AUC Score :
Short-Term Revised1 :
Dominant Strategy : Speculative Trend
Time series to forecast n:
Methodology : Modular Neural Network (DNN Layer)
Hypothesis Testing : Ridge Regression
Surveillance : Major exchange and OTC
1The accuracy of the model is being monitored on a regular basis.(15-minute period)
2Time series is updated based on short-term trends.
Summary
JPMORGAN INDIAN INVESTMENT TRUST PLC prediction model is evaluated with Modular Neural Network (DNN Layer) and Ridge Regression1,2,3,4 and it is concluded that the LON:JII stock is predictable in the short/long term. In a modular neural network (MNN), a DNN layer is a type of module that is used to learn complex relationships between input and output data. DNN layers are made up of a series of artificial neurons, which are connected to each other by weighted edges. The weights of the edges are adjusted during training to minimize the error between the network's predictions and the desired output. DNN layers are used in a variety of MNN applications, including natural language processing, speech recognition, and machine translation. In natural language processing, DNN layers are used to extract features from text data, such as the sentiment of a sentence or the topic of a conversation. In speech recognition, DNN layers are used to convert audio data into text data. In machine translation, DNN layers are used to translate text from one language to another.5 According to price forecasts for 6 Month period, the dominant strategy among neural network is: Speculative Trend
Key Points
- Modular Neural Network (DNN Layer) for LON:JII stock price prediction process.
- Ridge Regression
- How do you pick a stock?
- Understanding Buy, Sell, and Hold Ratings
- Is Target price a good indicator?
LON:JII Stock Price Forecast
We consider JPMORGAN INDIAN INVESTMENT TRUST PLC Decision Process with Modular Neural Network (DNN Layer) where A is the set of discrete actions of LON:JII stock holders, F is the set of discrete states, P : S × F × S → R is the transition probability distribution, R : S × F → R is the reaction function, and γ ∈ [0, 1] is a move factor for expectation.1,2,3,4
Sample Set: Neural Network
Stock/Index: LON:JII JPMORGAN INDIAN INVESTMENT TRUST PLC
Time series to forecast: 6 Month
According to price forecasts, the dominant strategy among neural network is: Speculative Trend
n:Time series to forecast
p:Price signals of LON:JII stock
j:Nash equilibria (Neural Network)
k:Dominated move of LON:JII stock holders
a:Best response for LON:JII target price
In a modular neural network (MNN), a DNN layer is a type of module that is used to learn complex relationships between input and output data. DNN layers are made up of a series of artificial neurons, which are connected to each other by weighted edges.

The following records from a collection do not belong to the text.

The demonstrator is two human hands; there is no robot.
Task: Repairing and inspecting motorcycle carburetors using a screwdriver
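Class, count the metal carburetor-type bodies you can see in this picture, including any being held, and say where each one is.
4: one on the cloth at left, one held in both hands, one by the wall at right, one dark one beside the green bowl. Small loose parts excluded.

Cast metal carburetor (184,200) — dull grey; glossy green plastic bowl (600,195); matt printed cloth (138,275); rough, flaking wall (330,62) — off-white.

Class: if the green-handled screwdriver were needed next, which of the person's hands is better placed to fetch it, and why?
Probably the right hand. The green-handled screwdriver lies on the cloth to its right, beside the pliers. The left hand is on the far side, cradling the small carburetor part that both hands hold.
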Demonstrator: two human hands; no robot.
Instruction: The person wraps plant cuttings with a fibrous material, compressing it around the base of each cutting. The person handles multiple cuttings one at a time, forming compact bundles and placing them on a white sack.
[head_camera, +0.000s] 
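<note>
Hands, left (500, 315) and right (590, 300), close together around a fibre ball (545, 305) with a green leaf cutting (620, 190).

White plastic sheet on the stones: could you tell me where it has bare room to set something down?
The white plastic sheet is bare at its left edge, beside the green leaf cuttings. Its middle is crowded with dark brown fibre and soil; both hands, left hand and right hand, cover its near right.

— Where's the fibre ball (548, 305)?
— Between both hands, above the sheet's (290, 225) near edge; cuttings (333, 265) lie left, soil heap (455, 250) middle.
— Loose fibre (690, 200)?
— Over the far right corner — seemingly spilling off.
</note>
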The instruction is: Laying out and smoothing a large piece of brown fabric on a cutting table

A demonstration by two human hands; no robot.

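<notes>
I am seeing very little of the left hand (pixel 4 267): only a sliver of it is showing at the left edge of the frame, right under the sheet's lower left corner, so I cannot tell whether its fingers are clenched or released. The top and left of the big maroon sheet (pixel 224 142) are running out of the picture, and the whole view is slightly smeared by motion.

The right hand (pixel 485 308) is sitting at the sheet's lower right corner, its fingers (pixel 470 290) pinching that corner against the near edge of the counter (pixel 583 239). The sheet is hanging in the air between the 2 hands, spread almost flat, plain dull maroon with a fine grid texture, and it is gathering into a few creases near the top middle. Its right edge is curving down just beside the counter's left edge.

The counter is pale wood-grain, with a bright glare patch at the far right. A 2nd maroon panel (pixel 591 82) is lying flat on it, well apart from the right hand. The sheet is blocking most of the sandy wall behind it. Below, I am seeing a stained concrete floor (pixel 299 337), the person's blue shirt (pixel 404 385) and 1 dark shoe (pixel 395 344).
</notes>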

The weights of the edges are adjusted during training to minimize the error between the network's predictions and the desired output. DNN layers are used in a variety of MNN applications, including natural language processing, speech recognition, and machine translation. In natural language processing, DNN layers are used to extract features from text data, such as the sentiment of a sentence or the topic of a conversation. In speech recognition, DNN layers are used to convert audio data into text data. In machine translation, DNN layers are used to translate text from one language to another.5 Ridge regression is a type of regression analysis that adds a penalty to the least squares objective function in order to reduce the variance of the estimates. This is done by adding a term to the objective function that is proportional to the sum of the squares of the coefficients. The penalty term is called the "ridge" penalty, and it is controlled by a parameter called the "ridge constant". Ridge regression can be used to address the problem of multicollinearity in linear regression. Multicollinearity occurs when two or more independent variables are highly correlated. This can cause the standard errors of the coefficients to be large, and it can also cause the coefficients to be unstable. Ridge regression can help to reduce the standard errors of the coefficients and to make the coefficients more stable.6,7
For further technical information as per how our model work we invite you to visit the article below:
LON:JII Stock Forecast (Buy or Sell) Strategic Interaction Table
Strategic Interaction Table Legend:
X axis: *Likelihood% (The higher the percentage value, the more likely the event will occur.)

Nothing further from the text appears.